Another area we visited was the Wuhou Temple Complex, beside which is the Jingli Street Bazaar, and it was in this area that I came across Carol's Coffee House. The Young Chef there (photo above top right frame) made the most delicious pizzas I ever remember eating. This is high praise indeed, for in China, making a pizza is not such a simple matter. Pizza base made on Rice flour is not so good. This one was obviously made on wheat. The Sauce, was of a traditional Italian flavor, and not tainted by traditional Chinese herbs and spices. Cheese is also a very difficult thing to come by in China (from my limited experience of course). It was a wonderful pizza, even if the coffee was Chinese standard. I don't know who this 'Carole' is or was, but judging by the walls lined with photographs of foreign faces, it must be a popular gathering place for ex-pats. Jingli Street is an ancient street that has been famous for a long time, and a lot of the buildings are traditional wood buildings. Sitting at the table eating my pizza, I could look across the alley into another traditional restaurant's upper floor, and it gave me the feeling that I was looking at a scene from a Chinese Movie.
Top Left: Man in the shooting gallery
Above Left: Looking down from our hotel room.
Somewhere in that street was a 'shooting gallery,' but not one where you use rifles, but where you could practice the skill of shooting a 'Ten Arrow' Cross Bow. The young man in the picture above fired off 20 shots and all but one hit the bull’s eye. This type of bow has been around for a long time, and appears to be of such simple mechanical construction. Arrows can be fired one at a time, or if you know how, you can shoot them like a semi automatic gun and the arrows 'fly' in rapid succession. Like modern 'shoot outs,' the average effective distance in such a battle is around 3 meters.
I have written many times before about the way Chinese people look, stare and point at foreigners.
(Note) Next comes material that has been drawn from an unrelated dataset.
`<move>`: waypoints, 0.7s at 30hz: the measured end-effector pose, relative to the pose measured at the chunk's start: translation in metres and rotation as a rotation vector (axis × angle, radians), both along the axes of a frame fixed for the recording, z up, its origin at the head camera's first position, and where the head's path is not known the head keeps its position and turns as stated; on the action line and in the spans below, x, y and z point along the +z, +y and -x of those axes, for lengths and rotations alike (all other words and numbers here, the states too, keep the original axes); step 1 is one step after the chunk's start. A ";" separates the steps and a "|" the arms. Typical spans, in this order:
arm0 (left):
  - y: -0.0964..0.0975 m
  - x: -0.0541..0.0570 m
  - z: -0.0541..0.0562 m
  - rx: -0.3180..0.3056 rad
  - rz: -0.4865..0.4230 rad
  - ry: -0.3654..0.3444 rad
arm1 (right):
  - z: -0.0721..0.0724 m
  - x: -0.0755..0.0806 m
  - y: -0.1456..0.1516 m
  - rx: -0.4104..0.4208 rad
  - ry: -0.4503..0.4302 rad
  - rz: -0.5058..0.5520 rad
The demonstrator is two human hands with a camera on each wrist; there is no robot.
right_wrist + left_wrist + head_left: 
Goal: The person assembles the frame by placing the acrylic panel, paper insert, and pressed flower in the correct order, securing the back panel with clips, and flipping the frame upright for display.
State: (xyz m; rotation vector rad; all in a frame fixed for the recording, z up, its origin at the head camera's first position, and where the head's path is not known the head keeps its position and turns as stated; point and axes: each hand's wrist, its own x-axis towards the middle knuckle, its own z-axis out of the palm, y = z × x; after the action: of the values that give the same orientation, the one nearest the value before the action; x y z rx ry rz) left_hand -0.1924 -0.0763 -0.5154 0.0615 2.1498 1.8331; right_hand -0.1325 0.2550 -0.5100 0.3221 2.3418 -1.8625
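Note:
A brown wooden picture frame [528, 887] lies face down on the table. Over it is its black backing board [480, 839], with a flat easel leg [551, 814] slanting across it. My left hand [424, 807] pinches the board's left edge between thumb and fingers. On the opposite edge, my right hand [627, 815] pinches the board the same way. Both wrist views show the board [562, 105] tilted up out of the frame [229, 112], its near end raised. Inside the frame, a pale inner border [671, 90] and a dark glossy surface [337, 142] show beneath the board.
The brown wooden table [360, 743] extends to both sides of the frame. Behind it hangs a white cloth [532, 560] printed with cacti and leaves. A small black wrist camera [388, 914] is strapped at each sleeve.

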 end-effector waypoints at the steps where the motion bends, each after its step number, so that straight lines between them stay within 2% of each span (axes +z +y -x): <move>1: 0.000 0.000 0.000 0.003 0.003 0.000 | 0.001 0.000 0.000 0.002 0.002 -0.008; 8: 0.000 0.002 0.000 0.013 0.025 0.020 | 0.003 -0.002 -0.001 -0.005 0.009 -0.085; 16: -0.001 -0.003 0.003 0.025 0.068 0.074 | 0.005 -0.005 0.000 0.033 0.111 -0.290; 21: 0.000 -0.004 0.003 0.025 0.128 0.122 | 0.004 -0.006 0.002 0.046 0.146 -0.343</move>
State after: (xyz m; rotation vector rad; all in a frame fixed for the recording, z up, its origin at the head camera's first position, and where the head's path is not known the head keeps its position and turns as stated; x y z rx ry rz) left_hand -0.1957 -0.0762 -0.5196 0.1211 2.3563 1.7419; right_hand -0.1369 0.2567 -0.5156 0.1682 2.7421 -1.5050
One afternoon MX and I were walking through the 'Mall - Walking Street,' behind a couple of women and two young boys. One boy upon spotting me raced a few steps and grabbed his friend. I knew immediately what he was saying, so quickly I darted around the women and ran at the boys while, with outstretched arms, I pointed toward myself. As the two boys turned to 'see the Laowai,' there I was running at them, saying in Chinese, 'Me? Me? Me?.' They screamed, ran about a meter and then collapsed laughing. The women also burst out laughing. A little later I managed to get the photograph of them that you can see above. Now of course in the west, anything to do with 'Strangers and Children' is taboo. In my country now, you can't even take photos at the beach in case you accidentally snap a shot of a child. In China however, society has more to worry about than psychological trauma, political correctness, and constant fear of sexual harassment, or worse, pedophilia. Being friendly in China, means that you are friendly. In the West, being friendly puts you under suspicion or gets you arrested. It is such a pity that we Westerners have lost our innocence and 'joie de vivre.' We can't today even look at a child without getting into trouble. But not so with the Panda Bears.
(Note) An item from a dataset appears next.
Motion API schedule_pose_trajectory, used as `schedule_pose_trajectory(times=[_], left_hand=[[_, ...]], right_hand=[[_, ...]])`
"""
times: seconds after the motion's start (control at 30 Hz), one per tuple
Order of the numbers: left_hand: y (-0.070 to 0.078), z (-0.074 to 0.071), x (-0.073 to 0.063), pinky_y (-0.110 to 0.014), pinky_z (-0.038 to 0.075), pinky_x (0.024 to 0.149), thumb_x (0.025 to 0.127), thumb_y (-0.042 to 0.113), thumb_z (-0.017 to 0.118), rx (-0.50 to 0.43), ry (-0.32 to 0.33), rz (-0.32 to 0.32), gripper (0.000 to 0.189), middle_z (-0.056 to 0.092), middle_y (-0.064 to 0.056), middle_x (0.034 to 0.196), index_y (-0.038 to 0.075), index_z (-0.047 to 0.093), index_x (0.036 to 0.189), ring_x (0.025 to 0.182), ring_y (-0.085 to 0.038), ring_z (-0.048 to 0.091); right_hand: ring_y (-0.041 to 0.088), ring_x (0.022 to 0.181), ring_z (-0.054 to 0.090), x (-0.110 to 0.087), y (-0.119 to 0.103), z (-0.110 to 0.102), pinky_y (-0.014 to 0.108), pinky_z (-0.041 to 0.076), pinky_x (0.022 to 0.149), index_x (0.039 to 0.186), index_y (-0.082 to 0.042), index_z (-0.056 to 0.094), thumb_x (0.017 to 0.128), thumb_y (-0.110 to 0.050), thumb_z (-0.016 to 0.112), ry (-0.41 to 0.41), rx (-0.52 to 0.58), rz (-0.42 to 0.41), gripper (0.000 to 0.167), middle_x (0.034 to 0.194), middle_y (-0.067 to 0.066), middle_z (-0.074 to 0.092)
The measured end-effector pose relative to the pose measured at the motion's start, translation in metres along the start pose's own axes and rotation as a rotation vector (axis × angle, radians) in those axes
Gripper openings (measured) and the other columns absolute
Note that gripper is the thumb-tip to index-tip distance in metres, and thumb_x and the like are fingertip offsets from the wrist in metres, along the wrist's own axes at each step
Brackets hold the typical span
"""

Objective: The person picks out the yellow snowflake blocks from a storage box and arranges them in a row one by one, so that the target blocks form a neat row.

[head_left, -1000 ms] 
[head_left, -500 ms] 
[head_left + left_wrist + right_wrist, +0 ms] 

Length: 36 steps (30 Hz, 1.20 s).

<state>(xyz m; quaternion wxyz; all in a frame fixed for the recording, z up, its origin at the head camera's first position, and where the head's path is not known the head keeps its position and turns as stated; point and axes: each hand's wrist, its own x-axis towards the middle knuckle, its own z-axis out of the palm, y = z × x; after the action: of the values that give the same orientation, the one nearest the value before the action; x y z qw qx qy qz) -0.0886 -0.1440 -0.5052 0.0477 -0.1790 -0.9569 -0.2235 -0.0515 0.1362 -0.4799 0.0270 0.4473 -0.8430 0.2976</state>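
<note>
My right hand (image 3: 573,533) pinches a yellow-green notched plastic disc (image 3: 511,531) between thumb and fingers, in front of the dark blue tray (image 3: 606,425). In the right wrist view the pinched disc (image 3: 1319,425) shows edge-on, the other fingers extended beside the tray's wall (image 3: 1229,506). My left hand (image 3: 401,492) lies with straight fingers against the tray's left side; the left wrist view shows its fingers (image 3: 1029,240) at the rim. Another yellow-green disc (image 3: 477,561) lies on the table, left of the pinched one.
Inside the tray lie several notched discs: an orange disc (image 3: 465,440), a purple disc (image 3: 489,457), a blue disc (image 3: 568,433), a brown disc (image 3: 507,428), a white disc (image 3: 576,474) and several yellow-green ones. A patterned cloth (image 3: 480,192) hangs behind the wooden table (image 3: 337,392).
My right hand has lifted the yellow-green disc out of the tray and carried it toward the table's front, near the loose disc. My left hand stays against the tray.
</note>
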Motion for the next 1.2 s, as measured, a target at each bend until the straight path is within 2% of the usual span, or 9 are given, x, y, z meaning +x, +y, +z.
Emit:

Below Top Left is the boy mentioned above.
Other photographs are from the Panda Park mentioned after this photograph.
Da Xiong Mao Ji Di Panda Reserve and Research Facility, which was just two short bus rides from our hotel, is located on one edge of the city of Chengdu. It has international recognition and is billed as the Largest Giant Panda Eco-Park in the World, and judging by the activity going on beside the current park, they are about to get very much bigger.
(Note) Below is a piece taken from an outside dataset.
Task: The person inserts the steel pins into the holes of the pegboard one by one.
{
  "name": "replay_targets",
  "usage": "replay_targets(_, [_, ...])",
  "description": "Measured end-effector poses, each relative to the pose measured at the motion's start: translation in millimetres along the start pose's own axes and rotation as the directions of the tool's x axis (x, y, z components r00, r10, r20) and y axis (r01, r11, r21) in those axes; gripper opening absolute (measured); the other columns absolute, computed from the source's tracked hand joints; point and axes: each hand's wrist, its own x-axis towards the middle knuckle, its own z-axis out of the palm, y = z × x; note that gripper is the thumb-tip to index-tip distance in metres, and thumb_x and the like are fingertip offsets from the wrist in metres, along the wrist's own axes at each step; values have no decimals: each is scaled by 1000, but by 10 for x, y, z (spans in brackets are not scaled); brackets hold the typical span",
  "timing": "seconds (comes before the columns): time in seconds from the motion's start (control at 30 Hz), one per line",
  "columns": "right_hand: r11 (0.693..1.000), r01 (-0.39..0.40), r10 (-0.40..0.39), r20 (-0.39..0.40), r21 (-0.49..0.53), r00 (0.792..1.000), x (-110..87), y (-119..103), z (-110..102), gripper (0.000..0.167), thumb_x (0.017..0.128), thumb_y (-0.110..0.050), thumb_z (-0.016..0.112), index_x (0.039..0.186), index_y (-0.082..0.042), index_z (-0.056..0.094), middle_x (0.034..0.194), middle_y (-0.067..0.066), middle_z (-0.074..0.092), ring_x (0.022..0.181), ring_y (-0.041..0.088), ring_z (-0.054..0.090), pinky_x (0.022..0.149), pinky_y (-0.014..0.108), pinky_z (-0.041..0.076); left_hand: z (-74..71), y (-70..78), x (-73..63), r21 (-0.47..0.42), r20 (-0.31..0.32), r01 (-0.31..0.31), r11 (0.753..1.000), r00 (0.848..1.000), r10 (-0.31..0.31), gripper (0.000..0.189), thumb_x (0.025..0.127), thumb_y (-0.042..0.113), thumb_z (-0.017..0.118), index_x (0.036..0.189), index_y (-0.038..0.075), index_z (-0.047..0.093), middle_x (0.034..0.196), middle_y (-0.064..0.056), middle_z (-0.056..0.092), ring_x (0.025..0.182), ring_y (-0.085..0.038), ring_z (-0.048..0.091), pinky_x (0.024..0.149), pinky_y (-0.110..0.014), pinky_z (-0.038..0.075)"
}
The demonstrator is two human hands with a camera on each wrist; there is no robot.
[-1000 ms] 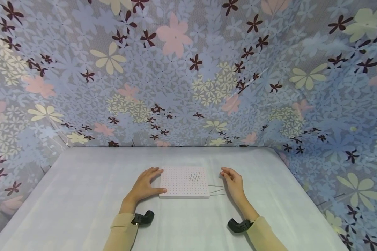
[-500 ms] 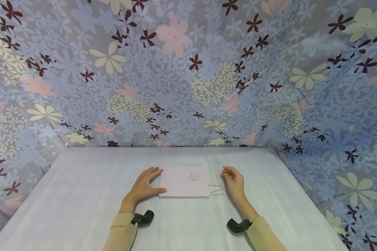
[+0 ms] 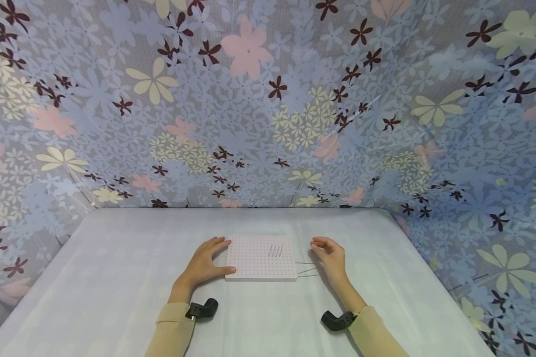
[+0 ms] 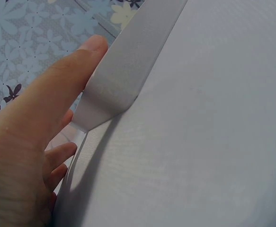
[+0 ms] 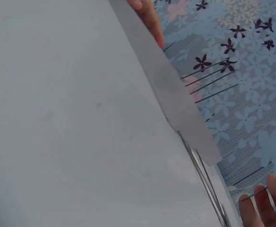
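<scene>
A white pegboard (image 3: pixel 250 263) with a grid of small holes lies flat on the table. Several thin metal rods (image 3: pixel 275 250) stand in it near its right side. My left hand (image 3: pixel 204 263) rests along the board's left edge, fingers spread, thumb over the front left corner; the left wrist view shows the thumb (image 4: pixel 76 66) touching that edge. Right of the board, above the table, my right hand (image 3: pixel 332 258) pinches a thin rod (image 5: pixel 258 193) between thumb and fingertips. Its tip is hard to make out.
More thin metal rods (image 3: pixel 307 270) lie loose on the white-covered table (image 3: pixel 268 322), between the board's right edge and my right hand. A flowered cloth (image 3: pixel 250 124) hangs as a wall behind and at the sides.
My right hand has shifted slightly left, toward the board, still pinching the rod. My left hand, the board and the standing rods stay as they were.
</scene>
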Motion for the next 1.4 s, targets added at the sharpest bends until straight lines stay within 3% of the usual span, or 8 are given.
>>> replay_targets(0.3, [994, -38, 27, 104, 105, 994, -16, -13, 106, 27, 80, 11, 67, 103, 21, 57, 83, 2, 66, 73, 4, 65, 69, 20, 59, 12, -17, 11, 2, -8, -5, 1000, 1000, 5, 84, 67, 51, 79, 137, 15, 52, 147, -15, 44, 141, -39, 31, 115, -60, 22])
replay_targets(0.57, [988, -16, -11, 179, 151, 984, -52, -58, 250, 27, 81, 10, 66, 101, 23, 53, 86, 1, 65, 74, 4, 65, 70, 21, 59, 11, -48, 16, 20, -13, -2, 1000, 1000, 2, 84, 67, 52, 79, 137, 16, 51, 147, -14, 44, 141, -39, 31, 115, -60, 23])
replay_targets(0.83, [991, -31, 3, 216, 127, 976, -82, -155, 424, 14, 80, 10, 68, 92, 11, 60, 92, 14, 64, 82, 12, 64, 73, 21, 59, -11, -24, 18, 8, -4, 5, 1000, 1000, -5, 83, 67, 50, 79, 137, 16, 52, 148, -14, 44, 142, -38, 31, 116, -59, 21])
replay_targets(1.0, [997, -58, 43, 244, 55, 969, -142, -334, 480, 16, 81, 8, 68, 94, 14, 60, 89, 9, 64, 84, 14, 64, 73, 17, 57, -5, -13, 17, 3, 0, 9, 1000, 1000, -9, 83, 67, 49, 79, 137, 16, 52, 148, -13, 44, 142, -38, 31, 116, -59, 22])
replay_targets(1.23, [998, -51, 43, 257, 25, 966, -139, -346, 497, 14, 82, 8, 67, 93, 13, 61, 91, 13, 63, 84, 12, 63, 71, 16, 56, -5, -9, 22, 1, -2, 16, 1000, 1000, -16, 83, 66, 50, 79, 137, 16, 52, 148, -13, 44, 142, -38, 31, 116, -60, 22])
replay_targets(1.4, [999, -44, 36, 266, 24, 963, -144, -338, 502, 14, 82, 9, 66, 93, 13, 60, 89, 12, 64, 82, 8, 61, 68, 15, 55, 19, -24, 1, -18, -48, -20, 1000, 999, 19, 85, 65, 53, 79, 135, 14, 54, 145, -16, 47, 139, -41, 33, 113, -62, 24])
The advertising does warn the visitor that they may not have an easy time finding Pandas out in the open, because they just love to sleep and eat. We saw a lot of the former and nothing of the latter. (Photographs from this park (including that of a panda or two) can be found in the Da Xiong Mao article. The park is quite large, and it can get quite tiring walking around. In Addition to the Giant Pandas, one can find Red Pandas, which look like (according to an American Accent I overheard), Raccoons. There are peacocks running wild, as well as black swans and other birds. There is also a butterfly museum. The Live Butterfly exhibit is unfortunately either as extinct as the butterflies under glass, or is being prepared anew in a new location.
It actually took MX and I a while to find a Giant panda, and it wasn't until after we had seen the red pandas that we 'accidently' came across a real live (presuming it was asleep and not dead) Giant Panda. When we first came across the Red Pandas, I was asked if I wanted to hold one and have a photo taken. I declined. Later it occurred to me that my kids would throw a hissy fit if they found out that I let the opportunity pass by, so we doubled back, and donning gloves and a 'soil protector,' I sat in a chair and had MX take some photos. And it only cost 50 RMB.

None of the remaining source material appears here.